Für die beiden Typen ist das wie ein Weckruf und so beschließen sie, dass sie lieber brav sein wollen, zumindest, was die Drogen angeht und nehmen sich fest vor, an einem Entzugsprogramm teilzunehmen. Ein wirklich ehrbares Vorhaben, wenn das nicht automatisch bedeuten würde, dass einige Dealer davon nicht so begeistert sind und die Ämter und der Papierkram, mit dem es die beiden zu tun bekommen, sich als ganz schön nervenaufreibend herausstellen.
Ja, der Film hat vielleicht keinen tieferen Sinn (außer das passend überzogene auf die Schippe Nehmen der Ämter) und auch eine pädagogisch wertvolle Botschaft kann man nur mit viel gutem Willen hineininterpretieren, aber ehrlich gesagt ist das auch nicht der Anspruch von den Machern (und bestimmt auch nicht von den Darstellern).

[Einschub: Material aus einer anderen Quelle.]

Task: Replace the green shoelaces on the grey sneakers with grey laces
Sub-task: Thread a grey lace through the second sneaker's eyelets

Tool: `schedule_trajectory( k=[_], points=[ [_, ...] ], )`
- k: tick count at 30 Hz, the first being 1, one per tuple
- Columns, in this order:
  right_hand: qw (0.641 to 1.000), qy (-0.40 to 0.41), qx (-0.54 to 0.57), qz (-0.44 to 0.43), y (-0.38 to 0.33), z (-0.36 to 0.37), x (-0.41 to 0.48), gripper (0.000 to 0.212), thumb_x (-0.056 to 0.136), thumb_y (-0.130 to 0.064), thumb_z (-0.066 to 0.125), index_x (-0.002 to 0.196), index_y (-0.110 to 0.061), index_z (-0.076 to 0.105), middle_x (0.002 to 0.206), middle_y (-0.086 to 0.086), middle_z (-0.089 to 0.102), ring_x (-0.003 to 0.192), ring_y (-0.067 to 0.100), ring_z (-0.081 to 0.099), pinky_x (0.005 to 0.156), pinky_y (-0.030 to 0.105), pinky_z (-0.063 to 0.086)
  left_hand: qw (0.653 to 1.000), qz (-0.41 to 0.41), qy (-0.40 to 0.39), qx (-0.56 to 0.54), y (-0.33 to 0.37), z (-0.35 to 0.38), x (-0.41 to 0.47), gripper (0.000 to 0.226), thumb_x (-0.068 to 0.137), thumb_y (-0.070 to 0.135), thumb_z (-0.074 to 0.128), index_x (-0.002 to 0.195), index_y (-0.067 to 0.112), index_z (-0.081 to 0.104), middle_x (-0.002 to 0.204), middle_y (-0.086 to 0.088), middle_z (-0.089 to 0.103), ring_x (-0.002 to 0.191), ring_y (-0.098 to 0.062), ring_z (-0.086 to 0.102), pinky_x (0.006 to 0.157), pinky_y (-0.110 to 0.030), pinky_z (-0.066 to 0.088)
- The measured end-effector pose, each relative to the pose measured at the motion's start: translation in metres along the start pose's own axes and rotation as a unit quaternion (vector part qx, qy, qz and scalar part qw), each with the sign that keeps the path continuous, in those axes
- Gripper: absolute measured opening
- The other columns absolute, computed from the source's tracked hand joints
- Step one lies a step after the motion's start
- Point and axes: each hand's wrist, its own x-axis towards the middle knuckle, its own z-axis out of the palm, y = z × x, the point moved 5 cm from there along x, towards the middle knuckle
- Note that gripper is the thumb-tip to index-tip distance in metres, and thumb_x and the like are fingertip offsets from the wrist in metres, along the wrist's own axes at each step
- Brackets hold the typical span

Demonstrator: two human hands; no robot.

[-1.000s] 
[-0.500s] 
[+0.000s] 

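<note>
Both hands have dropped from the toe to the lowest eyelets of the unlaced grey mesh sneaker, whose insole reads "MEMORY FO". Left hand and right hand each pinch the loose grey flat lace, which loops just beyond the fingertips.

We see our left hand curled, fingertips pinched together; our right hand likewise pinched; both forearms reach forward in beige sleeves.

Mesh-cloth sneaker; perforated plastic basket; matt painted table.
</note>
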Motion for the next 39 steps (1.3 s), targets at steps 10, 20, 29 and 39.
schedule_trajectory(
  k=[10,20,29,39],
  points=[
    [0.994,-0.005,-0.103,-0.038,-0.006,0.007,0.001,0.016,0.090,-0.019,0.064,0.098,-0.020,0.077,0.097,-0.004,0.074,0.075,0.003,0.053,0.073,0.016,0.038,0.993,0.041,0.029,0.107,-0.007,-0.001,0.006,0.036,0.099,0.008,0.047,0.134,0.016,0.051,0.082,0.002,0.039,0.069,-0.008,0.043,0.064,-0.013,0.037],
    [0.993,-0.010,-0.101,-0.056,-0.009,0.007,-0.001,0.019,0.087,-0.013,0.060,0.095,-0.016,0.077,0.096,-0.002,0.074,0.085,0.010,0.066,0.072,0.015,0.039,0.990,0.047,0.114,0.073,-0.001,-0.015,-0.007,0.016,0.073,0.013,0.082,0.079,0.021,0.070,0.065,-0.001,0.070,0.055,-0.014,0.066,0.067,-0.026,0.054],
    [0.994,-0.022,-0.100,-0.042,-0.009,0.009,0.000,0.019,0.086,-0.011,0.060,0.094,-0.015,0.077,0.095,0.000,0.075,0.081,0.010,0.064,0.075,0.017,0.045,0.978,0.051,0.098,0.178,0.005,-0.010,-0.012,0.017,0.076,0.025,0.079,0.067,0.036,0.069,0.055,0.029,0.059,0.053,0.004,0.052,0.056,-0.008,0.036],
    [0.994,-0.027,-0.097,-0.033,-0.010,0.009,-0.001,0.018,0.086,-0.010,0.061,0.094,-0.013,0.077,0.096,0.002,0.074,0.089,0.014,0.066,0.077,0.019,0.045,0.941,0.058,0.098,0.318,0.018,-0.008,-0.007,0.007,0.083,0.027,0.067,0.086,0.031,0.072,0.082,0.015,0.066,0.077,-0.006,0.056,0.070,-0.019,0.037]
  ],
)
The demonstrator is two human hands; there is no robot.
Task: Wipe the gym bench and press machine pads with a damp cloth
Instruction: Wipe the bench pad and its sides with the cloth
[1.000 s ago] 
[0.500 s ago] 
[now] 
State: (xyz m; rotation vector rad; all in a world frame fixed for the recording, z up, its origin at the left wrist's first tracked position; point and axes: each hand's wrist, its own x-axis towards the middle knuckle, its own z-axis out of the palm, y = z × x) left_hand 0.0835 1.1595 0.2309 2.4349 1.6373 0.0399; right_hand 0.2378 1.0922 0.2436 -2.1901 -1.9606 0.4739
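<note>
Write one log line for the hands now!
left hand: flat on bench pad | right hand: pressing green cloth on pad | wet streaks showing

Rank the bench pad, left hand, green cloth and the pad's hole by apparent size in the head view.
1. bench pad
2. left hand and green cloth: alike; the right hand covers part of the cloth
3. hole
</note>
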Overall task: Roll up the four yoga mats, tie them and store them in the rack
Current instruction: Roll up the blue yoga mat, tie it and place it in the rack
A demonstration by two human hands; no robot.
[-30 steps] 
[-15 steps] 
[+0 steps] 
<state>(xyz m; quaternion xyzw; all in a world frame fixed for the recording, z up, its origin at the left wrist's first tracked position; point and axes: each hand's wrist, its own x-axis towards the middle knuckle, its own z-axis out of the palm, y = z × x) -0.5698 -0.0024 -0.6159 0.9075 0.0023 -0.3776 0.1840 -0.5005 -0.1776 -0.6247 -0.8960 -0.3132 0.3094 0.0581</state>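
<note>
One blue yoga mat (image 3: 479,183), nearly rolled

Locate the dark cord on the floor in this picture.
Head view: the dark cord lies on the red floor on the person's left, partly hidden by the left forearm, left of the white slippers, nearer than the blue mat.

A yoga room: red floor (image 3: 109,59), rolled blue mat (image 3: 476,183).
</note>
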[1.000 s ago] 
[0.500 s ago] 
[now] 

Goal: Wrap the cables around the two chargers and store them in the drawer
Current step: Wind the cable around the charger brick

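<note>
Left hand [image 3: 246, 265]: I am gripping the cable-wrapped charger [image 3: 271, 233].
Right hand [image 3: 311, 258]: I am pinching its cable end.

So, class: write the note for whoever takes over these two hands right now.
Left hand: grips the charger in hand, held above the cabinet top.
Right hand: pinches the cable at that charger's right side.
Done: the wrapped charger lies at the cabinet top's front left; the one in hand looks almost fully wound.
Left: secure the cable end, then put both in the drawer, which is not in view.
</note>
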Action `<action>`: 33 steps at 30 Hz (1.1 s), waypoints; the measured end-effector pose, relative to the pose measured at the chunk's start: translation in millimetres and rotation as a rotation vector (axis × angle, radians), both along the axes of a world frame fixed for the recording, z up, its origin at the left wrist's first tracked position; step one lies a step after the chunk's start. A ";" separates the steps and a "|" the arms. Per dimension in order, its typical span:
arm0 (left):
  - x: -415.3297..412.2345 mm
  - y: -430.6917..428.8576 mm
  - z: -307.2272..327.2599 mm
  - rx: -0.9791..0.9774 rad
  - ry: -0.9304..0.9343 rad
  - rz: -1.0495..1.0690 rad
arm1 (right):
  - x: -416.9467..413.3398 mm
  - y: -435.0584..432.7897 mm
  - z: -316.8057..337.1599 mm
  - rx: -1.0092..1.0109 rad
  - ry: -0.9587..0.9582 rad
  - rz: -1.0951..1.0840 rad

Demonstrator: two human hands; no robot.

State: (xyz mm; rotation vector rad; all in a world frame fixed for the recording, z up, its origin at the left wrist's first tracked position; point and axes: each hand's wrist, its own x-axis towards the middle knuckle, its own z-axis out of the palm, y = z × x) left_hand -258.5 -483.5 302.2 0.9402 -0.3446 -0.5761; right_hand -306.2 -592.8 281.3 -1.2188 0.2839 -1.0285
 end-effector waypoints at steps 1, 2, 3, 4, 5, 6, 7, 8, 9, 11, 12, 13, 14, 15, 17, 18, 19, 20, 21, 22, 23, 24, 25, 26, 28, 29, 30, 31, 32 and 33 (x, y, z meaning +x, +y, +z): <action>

Anspruch ist gute Unterhaltung mit ein paar Seitenhieben auf gewisse Dinge im System zu liefern und das funktioniert bestens.
Tupac ist hier in seiner soweit ich weiß letzten Rolle zu sehen. Schade, denn bei der wirklich guten Leistung die er abliefert, hätte man noch einige tolle Filme mit ihm erwarten können.